O come accade nel racconto il racconto Parlo di Boezio quando un giovane ventenne riconosce il vecchio Boezio Molino, «partigiano di tante battaglie, ferito in quattro scontri», in fila all’ufficio postale per intascare la pensione e pagare una piccola bolletta. Anche in questo caso la sua figura dimessa, umile, per nulla eroica, non viene sminuita, anzi, proprio nel momento in cui esce dallo squallore dell’ufficio, «dando le spalle a tutti quanti», appare il coraggioso giovane partigiano dai grandi pensieri: «di fascisti alla fine ne aveva uccisi tanti, forse quindici tra una battaglia e l’altra. Era bravo a sparare da lontano. Ogni cosa che viene o va lontano gli piaceva. Come le onde radio che si infilavano negli apparecchi che aveva in bottega. Come le donne che amò. Tutte lontanissime, le prendeva solo per l’amore e poi le lasciava andare come uccellini spauriti».
E ancora l’amorevole menzogna del racconto Quel particolare della corda, raccontata per trent’anni da un prete, Don Gianni, che aveva finto di assistere all’impiccagione di cinque partigiani (era invece stato presente un giovane frate che gli aveva confidato di quel momento drammatico), perpetuando nel tempo il ricordo dell’esecuzione: «proprio quel particolare della corda ha colpito Don Gianni (…). Le funi le avevano portate via dalla macelleria, arnesi da carcassa di bue che ora scendono dall’altro, legate attorno al ferro della rotaia, sono corde pulsanti e tese come solo possono essere quando a un capo di esse pende il corpo di un uomo». La parola “Resistere”, prosegue il narratore della storia, «disegna nei miei occhi una bocca in salive, la chiostra dei denti che stride come un gesso sulla lavagna, le labbra contratte, il muscolo del cuore fatto duro e ruvido dallo spasmo».

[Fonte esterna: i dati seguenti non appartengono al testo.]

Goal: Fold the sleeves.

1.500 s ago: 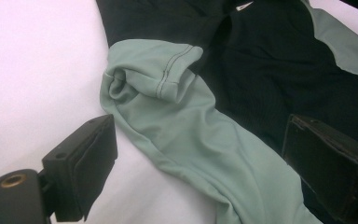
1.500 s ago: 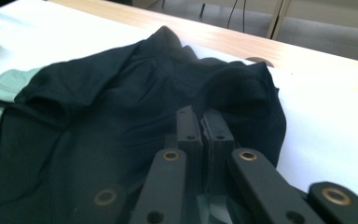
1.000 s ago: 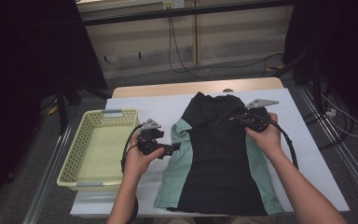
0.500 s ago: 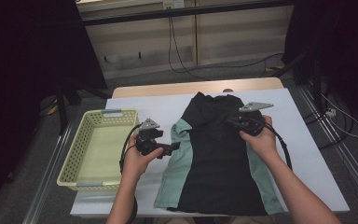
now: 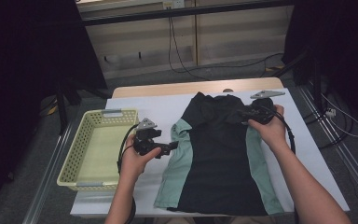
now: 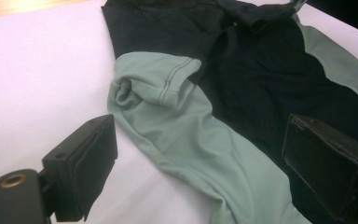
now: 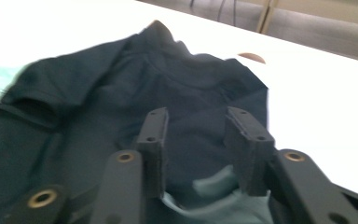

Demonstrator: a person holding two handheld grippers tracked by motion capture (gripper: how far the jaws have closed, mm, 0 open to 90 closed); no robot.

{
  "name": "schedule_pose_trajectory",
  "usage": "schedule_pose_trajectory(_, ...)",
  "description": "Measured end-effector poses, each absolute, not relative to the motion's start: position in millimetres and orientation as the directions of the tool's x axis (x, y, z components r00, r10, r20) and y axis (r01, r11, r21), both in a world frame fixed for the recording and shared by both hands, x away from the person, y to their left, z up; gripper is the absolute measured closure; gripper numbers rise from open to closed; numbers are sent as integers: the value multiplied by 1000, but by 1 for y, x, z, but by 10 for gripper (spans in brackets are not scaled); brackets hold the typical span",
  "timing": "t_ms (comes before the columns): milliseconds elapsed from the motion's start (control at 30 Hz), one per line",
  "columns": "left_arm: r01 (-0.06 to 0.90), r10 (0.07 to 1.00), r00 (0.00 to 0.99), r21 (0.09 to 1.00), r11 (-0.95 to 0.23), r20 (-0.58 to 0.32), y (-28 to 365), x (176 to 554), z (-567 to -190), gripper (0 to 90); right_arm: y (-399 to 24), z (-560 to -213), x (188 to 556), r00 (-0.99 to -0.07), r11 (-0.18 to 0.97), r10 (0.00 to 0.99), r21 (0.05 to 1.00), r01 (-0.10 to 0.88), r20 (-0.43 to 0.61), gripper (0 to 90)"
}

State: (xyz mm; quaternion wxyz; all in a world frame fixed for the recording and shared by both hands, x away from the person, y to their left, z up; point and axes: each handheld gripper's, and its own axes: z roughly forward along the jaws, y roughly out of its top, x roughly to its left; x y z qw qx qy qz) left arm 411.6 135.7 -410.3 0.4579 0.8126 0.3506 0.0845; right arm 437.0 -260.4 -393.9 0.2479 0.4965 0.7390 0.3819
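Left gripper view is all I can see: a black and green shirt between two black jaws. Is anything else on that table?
Observer: Yes, a yellow basket stands to the left of the shirt.
Operator: Where is the other hand?
Observer: The right gripper is up at the shirt's right shoulder, near the collar.
Operator: Is it gripping the cloth?
Observer: No. Its jaws have just been opening and stand apart over the cloth without pressing it.

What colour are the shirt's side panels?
Pale green side panels on a black shirt; clearest in the left gripper view.
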Motion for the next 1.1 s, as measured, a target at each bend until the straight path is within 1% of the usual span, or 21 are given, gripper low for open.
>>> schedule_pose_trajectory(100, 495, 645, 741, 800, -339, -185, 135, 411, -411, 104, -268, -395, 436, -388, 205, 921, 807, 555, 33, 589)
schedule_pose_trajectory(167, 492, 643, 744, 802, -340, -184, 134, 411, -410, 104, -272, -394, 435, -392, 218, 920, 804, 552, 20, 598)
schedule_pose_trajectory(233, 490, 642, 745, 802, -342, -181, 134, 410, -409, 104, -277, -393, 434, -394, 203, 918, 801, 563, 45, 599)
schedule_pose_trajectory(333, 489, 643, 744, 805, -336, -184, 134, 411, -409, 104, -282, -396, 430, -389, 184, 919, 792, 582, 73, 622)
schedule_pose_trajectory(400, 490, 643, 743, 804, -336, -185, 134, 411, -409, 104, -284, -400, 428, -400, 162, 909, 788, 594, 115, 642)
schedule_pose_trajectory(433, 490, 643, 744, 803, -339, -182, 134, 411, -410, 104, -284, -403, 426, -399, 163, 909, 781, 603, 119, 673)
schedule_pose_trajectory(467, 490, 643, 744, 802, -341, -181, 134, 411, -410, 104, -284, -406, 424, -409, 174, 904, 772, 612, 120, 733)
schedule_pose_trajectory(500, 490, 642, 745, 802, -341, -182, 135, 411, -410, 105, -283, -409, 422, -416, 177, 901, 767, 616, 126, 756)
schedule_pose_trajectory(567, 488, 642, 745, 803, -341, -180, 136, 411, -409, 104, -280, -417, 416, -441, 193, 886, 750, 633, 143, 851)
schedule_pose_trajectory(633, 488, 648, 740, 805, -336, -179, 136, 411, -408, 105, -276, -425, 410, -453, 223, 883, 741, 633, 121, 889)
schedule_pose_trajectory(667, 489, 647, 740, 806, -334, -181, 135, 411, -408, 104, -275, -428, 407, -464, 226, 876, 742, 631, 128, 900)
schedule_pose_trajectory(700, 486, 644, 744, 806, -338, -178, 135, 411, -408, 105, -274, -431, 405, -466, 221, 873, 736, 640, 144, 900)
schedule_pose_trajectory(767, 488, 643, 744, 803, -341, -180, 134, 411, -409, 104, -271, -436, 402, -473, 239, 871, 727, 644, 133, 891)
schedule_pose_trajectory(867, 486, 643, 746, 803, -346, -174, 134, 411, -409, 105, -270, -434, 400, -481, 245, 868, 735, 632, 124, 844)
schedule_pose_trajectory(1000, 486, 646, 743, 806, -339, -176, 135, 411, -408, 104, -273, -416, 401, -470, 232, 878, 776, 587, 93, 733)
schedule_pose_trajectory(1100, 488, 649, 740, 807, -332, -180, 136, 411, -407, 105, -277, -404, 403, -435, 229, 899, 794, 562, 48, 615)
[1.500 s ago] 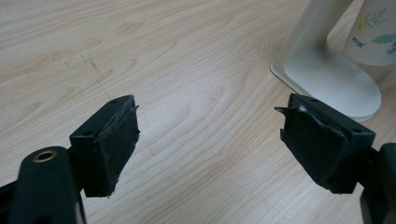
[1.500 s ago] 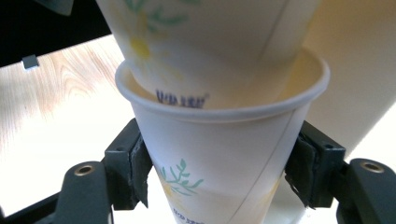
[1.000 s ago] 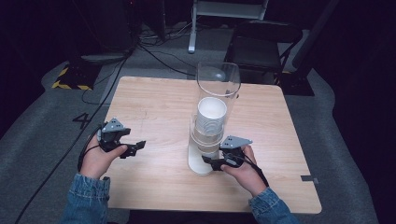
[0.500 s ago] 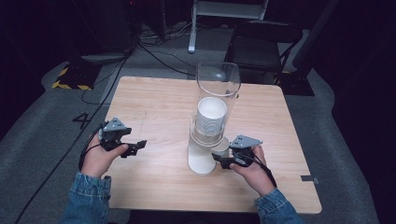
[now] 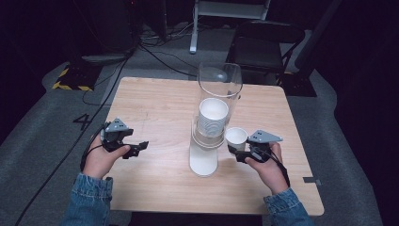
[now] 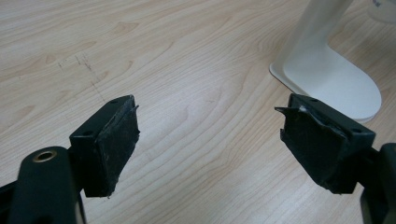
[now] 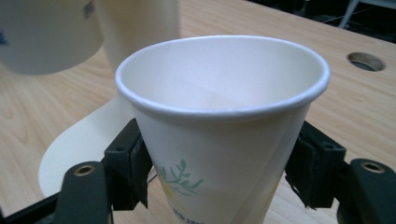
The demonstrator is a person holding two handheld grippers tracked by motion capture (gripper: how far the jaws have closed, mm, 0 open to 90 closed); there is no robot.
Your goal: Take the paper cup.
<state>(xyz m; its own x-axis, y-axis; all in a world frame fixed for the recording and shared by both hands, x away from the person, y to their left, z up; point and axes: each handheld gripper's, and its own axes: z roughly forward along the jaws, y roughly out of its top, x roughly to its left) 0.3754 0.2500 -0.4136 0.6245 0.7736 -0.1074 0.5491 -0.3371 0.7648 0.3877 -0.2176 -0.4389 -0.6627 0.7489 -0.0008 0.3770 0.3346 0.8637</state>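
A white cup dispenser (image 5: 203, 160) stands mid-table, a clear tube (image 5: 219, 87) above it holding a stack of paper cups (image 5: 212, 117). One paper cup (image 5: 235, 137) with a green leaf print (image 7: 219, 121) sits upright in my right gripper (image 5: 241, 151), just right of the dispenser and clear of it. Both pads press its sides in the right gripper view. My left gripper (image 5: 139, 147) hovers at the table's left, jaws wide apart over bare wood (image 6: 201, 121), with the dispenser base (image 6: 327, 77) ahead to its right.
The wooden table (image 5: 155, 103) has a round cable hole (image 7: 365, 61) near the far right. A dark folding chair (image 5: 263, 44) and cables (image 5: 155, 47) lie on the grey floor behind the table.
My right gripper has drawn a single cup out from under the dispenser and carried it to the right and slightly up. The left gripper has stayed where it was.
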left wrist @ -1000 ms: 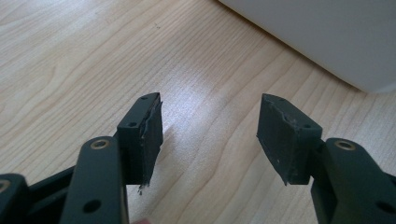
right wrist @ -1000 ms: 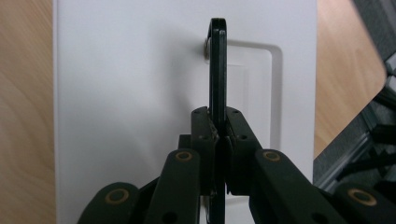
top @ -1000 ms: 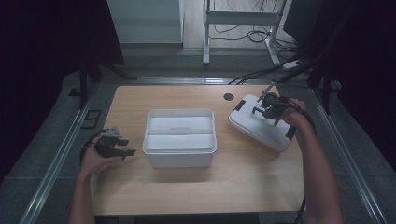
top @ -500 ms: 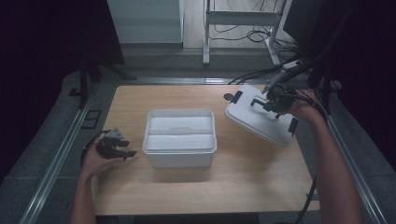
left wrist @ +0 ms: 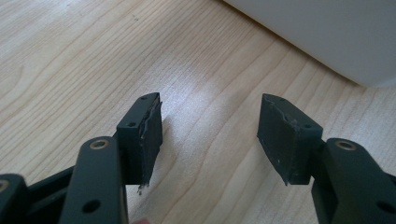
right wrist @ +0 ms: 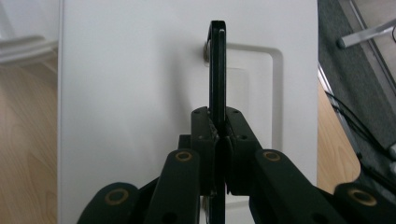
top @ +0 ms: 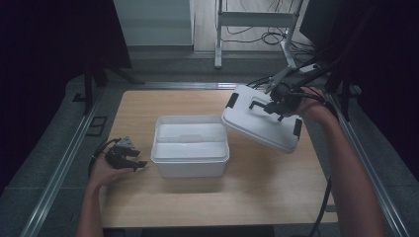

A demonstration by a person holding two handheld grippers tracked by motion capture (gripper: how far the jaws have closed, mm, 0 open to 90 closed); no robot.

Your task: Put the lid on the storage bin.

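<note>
A wooden counter (top: 257, 197) carries an open white storage box (top: 190, 145) at its centre, its interior bare and white. To the box's right, a white lid (top: 262, 123) with black clips at its ends hangs tilted in the air above the counter, its near-left corner just beside the box's back right rim. The right gripper (top: 276, 101) holds the lid from above, its jaws clamped tight on the thin black handle (right wrist: 217, 65) standing up from the lid's recessed top. At the counter's left edge, well apart from the lid and near the box's left wall, the left gripper (top: 129, 159) rests in the person's palm, its jaws spread wide over bare wood, gripping nothing.
</note>
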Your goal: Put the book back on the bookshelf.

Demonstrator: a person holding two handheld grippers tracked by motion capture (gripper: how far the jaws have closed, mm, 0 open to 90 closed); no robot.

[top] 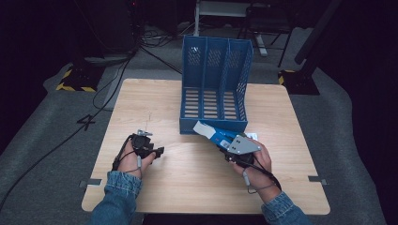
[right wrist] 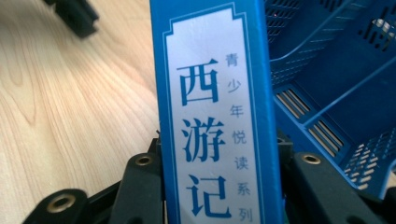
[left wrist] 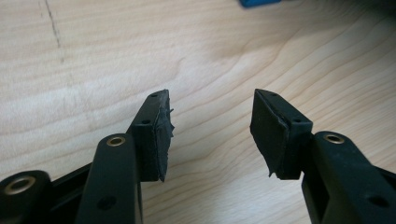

E poi si arriva al racconto migliore. Non sbaglia Francesco Permunian, quando scrive nella sua Lettera a un amico scrittore, posta come un’introduzione all’inizio del libro, che il racconto Vene sottili e petali di rosa, è una «pagina di acerba iniziazione alla vita». La storia è semplice, anche qui, come nel romanzo-guida di Verri, Una questione privata, si narra di un triangolo amoroso: una ragazza, un giovane partigiano e Sebastiano, un bambino di nove anni. In queste trenta pagine sembra ci sia tutto: l’amore, la giovinezza, le speranze, la bellezza, la violenza, la morte e tutto coincide con la parola “Resistenza”.
Le viscere degli animali che Sebastiano osserva, dopo aver inciso la pelle, come gli ha insegnato il padre, «quel diavolio di organi e di materie lucide», così come «il fazzoletto impregnato d’acqua» e le pallottole sparate dai fascisti, a dispetto dell’atmosfera fiabesca e ovattata, nascondono, direbbe Carlo Emilio Gadda, «una tensione tragica, una consecuzione operante, un mistero, forse le ragioni o le irragioni del fatto».
Il libro termina con una Intervista impossibile a Beppe Fenoglio, anche se non sembra affatto una fine. In realtà pare quasi un punto di partenza, una chiave di lettura tanto del passato quanto della contemporaneità, una frase che avrebbe potuto scrivere Leslie Fiedler a proposito della violenza nella letteratura americana. Da qui si riparte, da questa certezza, che il fascismo, come rivela Fenoglio al giovane Verri, «era solo l’estrema pelle, una copertura oscena e cribrosa di un corpo già corrotto, già debilitato, già ammalazzato, il corpo universale della violenza cieca, un corpo di cui noi tutti partecipiamo in una tragica comunione».
La Resistenza è stata la vera grande risposta. Ora tocca a noi, a ognuno di noi, continuare su questa strada.